### The task
Repeat the listing in full. Nothing may be added or left out.

### Data records
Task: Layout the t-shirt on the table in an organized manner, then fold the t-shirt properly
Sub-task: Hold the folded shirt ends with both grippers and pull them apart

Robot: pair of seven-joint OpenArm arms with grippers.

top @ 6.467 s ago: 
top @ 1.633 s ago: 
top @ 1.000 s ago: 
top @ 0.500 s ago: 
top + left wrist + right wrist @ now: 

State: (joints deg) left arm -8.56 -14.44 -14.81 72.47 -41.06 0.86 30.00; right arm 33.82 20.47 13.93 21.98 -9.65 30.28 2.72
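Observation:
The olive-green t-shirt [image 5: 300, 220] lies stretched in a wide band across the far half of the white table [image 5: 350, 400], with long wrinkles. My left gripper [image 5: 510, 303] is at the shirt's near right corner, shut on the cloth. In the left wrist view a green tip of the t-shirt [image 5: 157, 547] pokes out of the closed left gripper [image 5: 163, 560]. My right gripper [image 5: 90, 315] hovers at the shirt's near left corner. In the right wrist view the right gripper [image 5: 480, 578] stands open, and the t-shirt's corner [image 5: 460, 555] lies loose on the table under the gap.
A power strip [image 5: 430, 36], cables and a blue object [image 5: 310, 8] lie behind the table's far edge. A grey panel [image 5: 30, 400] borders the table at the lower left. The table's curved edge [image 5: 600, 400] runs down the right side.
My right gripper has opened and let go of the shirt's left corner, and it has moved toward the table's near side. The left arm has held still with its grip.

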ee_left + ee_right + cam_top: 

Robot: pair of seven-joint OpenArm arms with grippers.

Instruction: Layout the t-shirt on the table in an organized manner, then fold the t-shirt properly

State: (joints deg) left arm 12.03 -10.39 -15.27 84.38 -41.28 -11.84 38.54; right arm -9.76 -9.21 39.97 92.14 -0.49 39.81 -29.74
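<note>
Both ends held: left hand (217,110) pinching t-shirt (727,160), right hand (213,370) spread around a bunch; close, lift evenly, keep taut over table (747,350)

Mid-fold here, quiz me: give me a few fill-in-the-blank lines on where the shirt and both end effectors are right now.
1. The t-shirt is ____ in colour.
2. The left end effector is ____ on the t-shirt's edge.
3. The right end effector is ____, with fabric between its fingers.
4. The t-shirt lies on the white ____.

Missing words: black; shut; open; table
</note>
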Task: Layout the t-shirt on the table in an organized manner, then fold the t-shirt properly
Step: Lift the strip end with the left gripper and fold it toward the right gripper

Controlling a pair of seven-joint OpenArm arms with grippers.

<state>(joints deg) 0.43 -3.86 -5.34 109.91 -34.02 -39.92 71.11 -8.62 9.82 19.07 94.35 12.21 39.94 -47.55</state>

### Response for this exercise
Task: Layout the t-shirt on the table in an organized manner, then fold the t-shirt properly
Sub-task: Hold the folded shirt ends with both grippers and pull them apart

Robot: pair of seven-joint OpenArm arms with grippers.

top @ 6.467 s ago: 
top @ 1.633 s ago: 
top @ 1.000 s ago: 
top @ 0.500 s ago: 
top + left wrist + right wrist @ now: 

State: (joints deg) left arm -8.56 -14.44 -14.81 72.47 -41.06 0.86 30.00; right arm 33.82 20.47 13.93 21.98 -9.65 30.28 2.72
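Observation:
The olive-green t-shirt [image 5: 300, 220] lies stretched in a wide band across the far half of the white table [image 5: 350, 400], with long wrinkles. My left gripper [image 5: 510, 303] is at the shirt's near right corner, shut on the cloth. In the left wrist view a green tip of the t-shirt [image 5: 157, 547] pokes out of the closed left gripper [image 5: 163, 560]. My right gripper [image 5: 90, 315] hovers at the shirt's near left corner. In the right wrist view the right gripper [image 5: 480, 578] stands open, and the t-shirt's corner [image 5: 460, 555] lies loose on the table under the gap.
A power strip [image 5: 430, 36], cables and a blue object [image 5: 310, 8] lie behind the table's far edge. A grey panel [image 5: 30, 400] borders the table at the lower left. The table's curved edge [image 5: 600, 400] runs down the right side.
My right gripper has opened and let go of the shirt's left corner, and it has moved toward the table's near side. The left arm has held still with its grip.
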
ee_left + ee_right + cam_top: 

Robot: pair of seven-joint OpenArm arms with grippers.

Instruction: Layout the t-shirt on the table in an organized manner, then fold the t-shirt properly

State: (joints deg) left arm 12.03 -10.39 -15.27 84.38 -41.28 -11.84 38.54; right arm -9.76 -9.21 39.97 92.14 -0.49 39.81 -29.74
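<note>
Both ends held: left hand (217,110) pinching t-shirt (727,160), right hand (213,370) spread around a bunch; close, lift evenly, keep taut over table (747,350)

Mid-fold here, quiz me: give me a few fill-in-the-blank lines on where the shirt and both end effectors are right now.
1. The t-shirt is ____ in colour.
2. The left end effector is ____ on the t-shirt's edge.
3. The right end effector is ____, with fabric between its fingers.
4. The t-shirt lies on the white ____.

Missing words: black; shut; open; table
</note>
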Task: Layout the t-shirt on the table in an organized manner, then fold the t-shirt properly
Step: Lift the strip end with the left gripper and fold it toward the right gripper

Controlling a pair of seven-joint OpenArm arms with grippers.

<state>(joints deg) 0.43 -3.86 -5.34 109.91 -34.02 -39.92 71.11 -8.62 9.82 19.07 94.35 12.21 39.94 -47.55</state>

Nothing else belongs in the answer.